Maurice partit, à la course, dans la direction de la « Villa Bianca » et il y arriva juste au moment où Marielle s’apprêtait à retourner chez elle.

— Ah ! M. Maurice ! dit Marielle en tendant la main au jeune homme.

— Comment allez-vous Mlle Marielle ? demanda Maurice à la jeune fille. Vous avez été très éprouvés au « Manoir-Roux » !

— Certes, oui, répondit Marielle ; mais tous sont sur pied maintenant, Dieu merci. Et… M. Maurice, comment vous remercier de votre délicate attention d’avoir envoyé votre domestique, ce bon Chérubin, à mon aide ! Je ne sais vraiment comment je serais parvenue à me tirer d’affaire sans lui !

— Je vous assure, Marielle, interposa M. Jambeau, que je serais aujourd’hui dans le sein d’Abraham, si ce n’eut été de Maurice et de Jean !… Jean ne vous a pas accompagné, Maurice ?

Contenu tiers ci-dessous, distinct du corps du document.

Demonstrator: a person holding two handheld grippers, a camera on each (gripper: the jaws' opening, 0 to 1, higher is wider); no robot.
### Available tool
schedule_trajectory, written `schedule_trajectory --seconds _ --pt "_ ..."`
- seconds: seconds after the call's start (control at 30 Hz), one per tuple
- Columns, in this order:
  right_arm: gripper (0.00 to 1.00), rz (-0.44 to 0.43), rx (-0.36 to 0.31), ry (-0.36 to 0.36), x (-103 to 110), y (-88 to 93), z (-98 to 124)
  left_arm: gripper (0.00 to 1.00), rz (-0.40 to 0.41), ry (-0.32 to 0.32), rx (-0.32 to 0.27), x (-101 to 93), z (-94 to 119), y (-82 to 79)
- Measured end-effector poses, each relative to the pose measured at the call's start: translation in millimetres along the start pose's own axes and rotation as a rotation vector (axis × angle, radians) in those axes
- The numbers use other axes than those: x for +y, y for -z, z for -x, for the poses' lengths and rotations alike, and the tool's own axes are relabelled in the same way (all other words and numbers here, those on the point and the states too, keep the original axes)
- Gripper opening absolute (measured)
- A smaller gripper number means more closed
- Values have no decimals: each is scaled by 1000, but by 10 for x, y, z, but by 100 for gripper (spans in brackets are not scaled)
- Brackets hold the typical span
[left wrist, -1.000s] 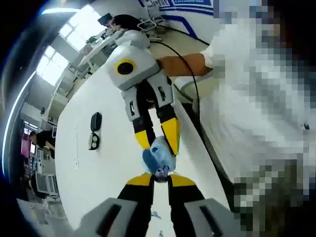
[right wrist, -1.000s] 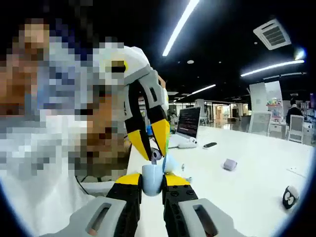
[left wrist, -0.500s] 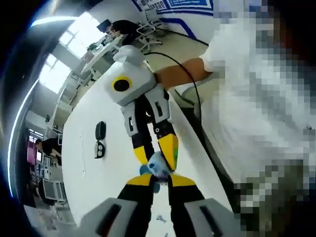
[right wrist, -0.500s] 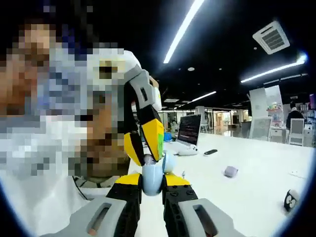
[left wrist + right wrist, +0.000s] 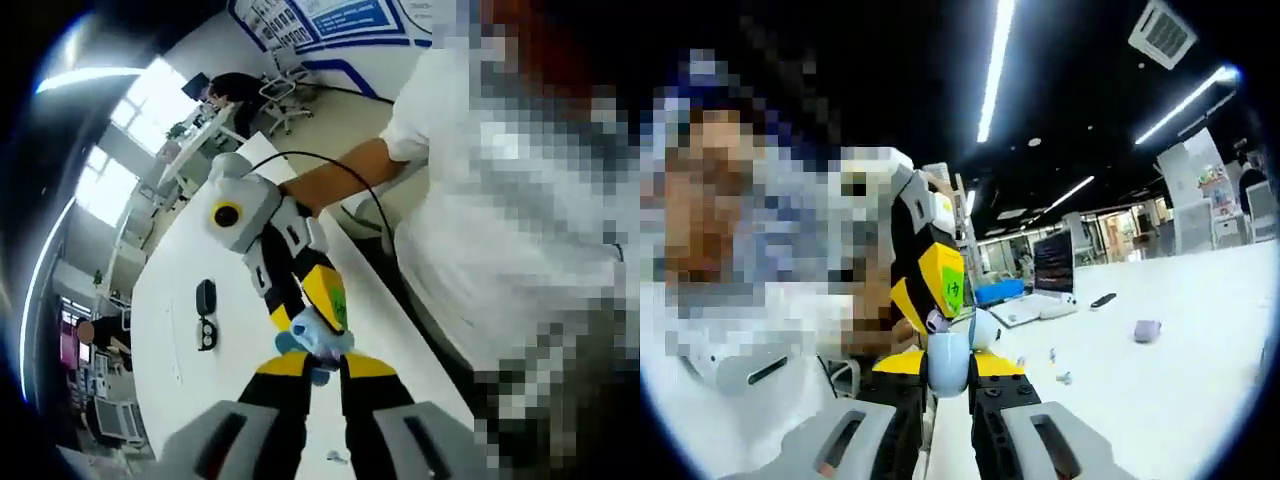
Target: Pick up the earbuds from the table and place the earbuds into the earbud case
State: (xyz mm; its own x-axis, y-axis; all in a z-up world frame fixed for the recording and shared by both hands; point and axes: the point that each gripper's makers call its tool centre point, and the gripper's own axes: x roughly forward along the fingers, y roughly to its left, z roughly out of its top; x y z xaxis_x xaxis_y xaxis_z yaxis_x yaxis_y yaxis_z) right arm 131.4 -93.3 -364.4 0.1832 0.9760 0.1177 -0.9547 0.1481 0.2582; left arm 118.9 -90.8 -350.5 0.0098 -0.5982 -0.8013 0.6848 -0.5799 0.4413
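Big open office with strip lights overhead, and a long white surface [image 5: 1180, 390] running away behind the earbud case [image 5: 946, 352]. Both of my tools were lifted off it and meeting in mid-air, close to my chest.

My right gripper [image 5: 948, 368] was clamped on the pale blue earbud case, which sat right at the jaw tips with its lid [image 5: 983, 328] flipped open on the far side. My left gripper [image 5: 325, 368] came in over the case with its jaws pressed nearly together. As far as I could tell, they were pinching one small earbud [image 5: 937, 322] right at the rim of the case's opening. It's tiny, so I couldn't say if it was touching the case or hanging just above.

My take on doing this bit well:
- Keep the case dead steady and move only the earbud side.
- Line the bud up with its well before lowering, since it probably only seats one way.
- Loosen the pinch slowly, because a quick release could flick the bud out.
- Don't squeeze the case harder; smooth plastic could squirt out of the jaws.

A laptop [image 5: 1050, 292] sat well beyond the case, and some small bits [image 5: 1060, 376] lay on the surface near it. Couldn't tell what those were.
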Motion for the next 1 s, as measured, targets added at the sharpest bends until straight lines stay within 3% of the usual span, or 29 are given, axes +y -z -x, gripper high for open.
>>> schedule_trajectory --seconds 0.07,0.2,0.33,0.43,0.57,0.63,0.8,1.0 --pt "15 -21 -12 -8 -12 -13 7 13 5 -10 -12 23 25 -1" --pt "15 -44 11 -32 44 27 -21 13 27 21 -123 12 60 -109" --pt "15 -112 12 -86 123 50 -28 13 20 20 -173 27 90 -161" --pt "15 -191 0 -177 247 33 1 13 -8 0 -222 57 117 -242" --pt "15 -262 5 -261 437 84 -24 13 -30 12 -337 40 202 -449" --pt "15 -332 -17 -340 552 40 -28 13 -46 14 -379 29 238 -529" --pt "15 -527 -92 -561 819 -157 17 13 -87 15 -418 12 251 -609" --pt "15 -528 -93 -617 963 -188 -25 13 -118 32 -466 -71 335 -745"
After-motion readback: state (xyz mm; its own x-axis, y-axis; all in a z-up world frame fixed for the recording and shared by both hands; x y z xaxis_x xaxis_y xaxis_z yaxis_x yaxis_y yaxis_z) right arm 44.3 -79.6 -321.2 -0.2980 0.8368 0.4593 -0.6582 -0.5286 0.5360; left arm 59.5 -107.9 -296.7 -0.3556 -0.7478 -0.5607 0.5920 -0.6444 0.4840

— Non, M. Jambeau, Jean ne m’a pas accompagné… pour la bonne raison que ce pauvre Jean est tombé malade subitement, hier soir, dit Maurice.

— Jean malade !

Cette exclamation c’est Marielle et M. Jambeau qui la firent ensemble.

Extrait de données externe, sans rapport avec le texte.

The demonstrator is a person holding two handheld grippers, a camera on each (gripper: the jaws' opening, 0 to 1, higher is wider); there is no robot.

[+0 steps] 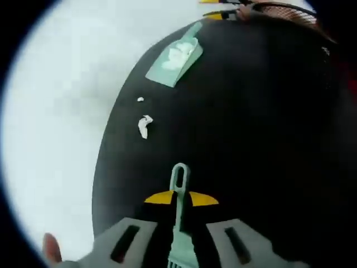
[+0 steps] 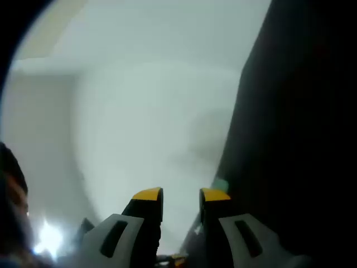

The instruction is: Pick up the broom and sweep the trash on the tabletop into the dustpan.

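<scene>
My left gripper point(image 1: 181, 198) is shut on the pale green broom point(image 1: 178, 184); its looped handle end sticks out past the yellow jaw tips over the black tabletop point(image 1: 251, 128). A crumpled white paper scrap point(image 1: 145, 126) and a smaller bit point(image 1: 140, 99) lie ahead near the table's left edge. Farther on rests the green dustpan point(image 1: 175, 58) with white trash in it. In the right gripper view my right gripper point(image 2: 181, 195) is open, with white floor showing between the jaws. A small pale green piece point(image 2: 221, 184) shows just past its right jaw, too blurred to identify.
The table edge curves along the left, with pale floor point(image 1: 61, 111) beyond it. Yellow and dark parts point(image 1: 223, 11) show past the dustpan at the far edge. A fingertip point(image 1: 51, 248) shows at the lower left. The right gripper view has the dark table point(image 2: 301, 123) on its right.
</scene>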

— Oui, Jean est malade, bien malade ; il a la fièvre et le délire… Il est bien changé ce pauvre Jean !… C’est pourquoi, ayant appris par mon domestique que Mlle Marielle était ici, je suis venue la chercher… Jean est chez moi… Qui sait ce que la présence de sa fiancée…

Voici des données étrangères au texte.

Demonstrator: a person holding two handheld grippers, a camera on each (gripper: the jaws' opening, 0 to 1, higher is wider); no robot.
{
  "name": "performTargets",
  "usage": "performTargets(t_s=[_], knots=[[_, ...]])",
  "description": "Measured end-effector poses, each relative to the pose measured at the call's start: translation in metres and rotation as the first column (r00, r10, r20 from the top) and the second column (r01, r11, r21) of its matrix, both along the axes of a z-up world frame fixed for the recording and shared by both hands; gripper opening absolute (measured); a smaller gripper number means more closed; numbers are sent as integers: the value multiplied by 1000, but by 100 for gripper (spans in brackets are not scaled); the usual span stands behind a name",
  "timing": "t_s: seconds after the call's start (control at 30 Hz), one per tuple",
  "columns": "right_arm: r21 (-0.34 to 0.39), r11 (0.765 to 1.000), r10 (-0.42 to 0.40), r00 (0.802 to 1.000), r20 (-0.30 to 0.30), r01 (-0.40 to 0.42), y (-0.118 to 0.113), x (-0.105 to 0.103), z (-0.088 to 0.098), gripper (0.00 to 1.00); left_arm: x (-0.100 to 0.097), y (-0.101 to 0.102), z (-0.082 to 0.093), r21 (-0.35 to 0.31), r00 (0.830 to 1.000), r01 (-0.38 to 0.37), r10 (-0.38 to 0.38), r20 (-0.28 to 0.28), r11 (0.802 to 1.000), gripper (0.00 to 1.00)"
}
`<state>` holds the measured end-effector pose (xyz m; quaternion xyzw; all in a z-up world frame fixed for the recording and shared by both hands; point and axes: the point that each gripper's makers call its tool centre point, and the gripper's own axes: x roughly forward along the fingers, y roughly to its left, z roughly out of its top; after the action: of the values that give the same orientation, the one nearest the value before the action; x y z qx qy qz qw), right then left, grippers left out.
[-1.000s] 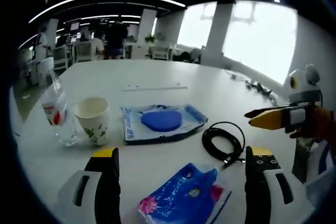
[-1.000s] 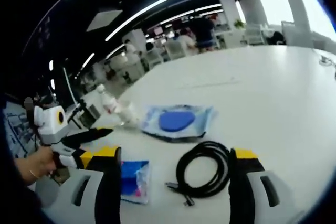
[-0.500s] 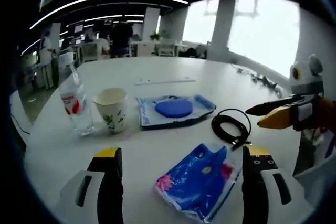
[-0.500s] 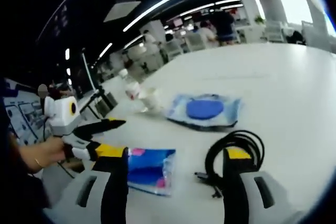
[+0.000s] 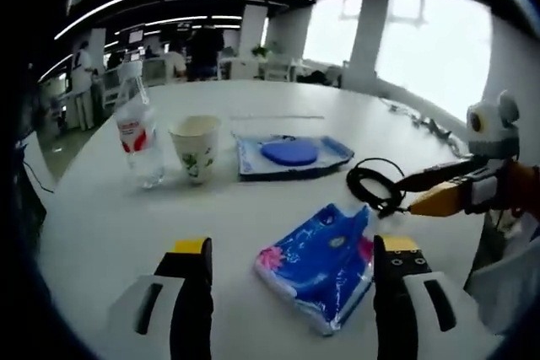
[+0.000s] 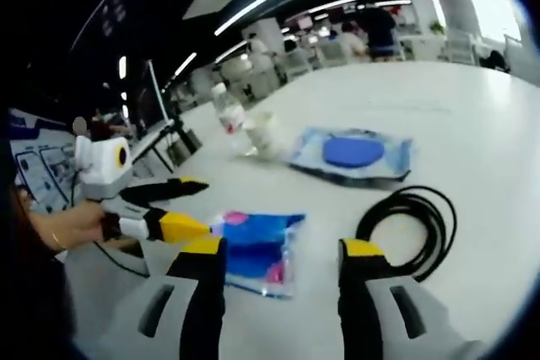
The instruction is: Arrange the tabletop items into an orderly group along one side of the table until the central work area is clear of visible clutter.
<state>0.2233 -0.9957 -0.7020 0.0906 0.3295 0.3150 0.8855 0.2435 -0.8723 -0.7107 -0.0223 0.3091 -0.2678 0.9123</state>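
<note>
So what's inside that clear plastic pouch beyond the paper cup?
The clear pouch holds a flat, round blue disc, also seen in the right gripper view. Anything beneath the disc is covered, and the print on the pouch is too blurred to read.

On the table (image 5: pixel 110 208), in the left gripper view, a tissue pack (image 5: pixel 325 263) lies nearest, between the jaws. Behind it, left to right, stand a water bottle (image 5: pixel 139 137), a paper cup (image 5: pixel 195 147), a flat pouch (image 5: pixel 291 156) and a coiled cable (image 5: pixel 375 187). The bottle stands just beside the cup.
</note>
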Motion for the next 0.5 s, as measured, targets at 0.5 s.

— J’y vais tout de suite ! s’écria Marielle, et elle partit à la course, sans même attendre Maurice.

Arrivée à « Charme Villa », Marielle se fit conduire immédiatement dans la chambre du malade. Oui, Jean était bien bien changé ; de plus, il était aux prises d’une forte fièvre et du délire. Il articulait des mots sans suite, tandis que ses yeux avaient une fixité étrange, terrible à voir.

— Jean ! Jean ! murmura Marielle, en posant ses lèvres sur le front du jeune homme.

Les yeux du malade se fixèrent sur Marielle, puis il dit :

— Louise ! Ô chère bien-aimée ! Quel bonheur de te revoir, après une si longue séparation !

— Il me prend pour Louise Vallier ! se dit Marielle, en portant la main à son cœur. C’est donc vrai qu’il l’aime ! Ô mon Dieu ! Ô mon Dieu !

— Louise ! répéta Jean. Ne nous séparons plus… Ton cher visage est le dernier que je désire voir en ce monde, puisque… puisque…

Mais, Marielle n’en pouvait supporter davantage ; elle quitta précipitamment « Charme Villa » et retourna tout courant, au « Manoir-Roux ». Pauvre Marielle ! Elle se disait qu’elle était bien abandonnée ; depuis le mariage de Pierre Dupas, elle n’avait, pour ainsi dire, plus de père…, et maintenant… elle n’avait plus de fiancé…

— Je sais ce que je vais faire, se dit-elle ; je vais aller passer quelques temps chez M. Jambeau. Ça me distraira et me reposera… Je suis bien fatiguée, oui, bien fatiguée… et, ciel, que le cœur me fait mal !

Ayant obtenu la permission de son père, Marielle partit, le surlendemain, pour la « Villa Bianca ». Qui fut content quand il apprit que sa chère Marielle s’en venait se reposer chez lui ?… Ce bon M. Jambeau se dit qu’il était l’homme le plus heureux de la terre, et il se promit de rendre le plus agréable possible le séjour de la jeune fille sous son toit.

Il y avait huit jours que Marielle était installée chez M. Jambeau, quand, un matin, alors qu’elle faisait la lecture à haute voix pour son hôte, celui-ci l’interrompit tout à coup :

— Marielle, dit-il, si vous voulez bien, nous allons causer, ce matin, au lieu de faire la lecture.

— C’est bien, M. Jambeau, acquiesça la jeune fille.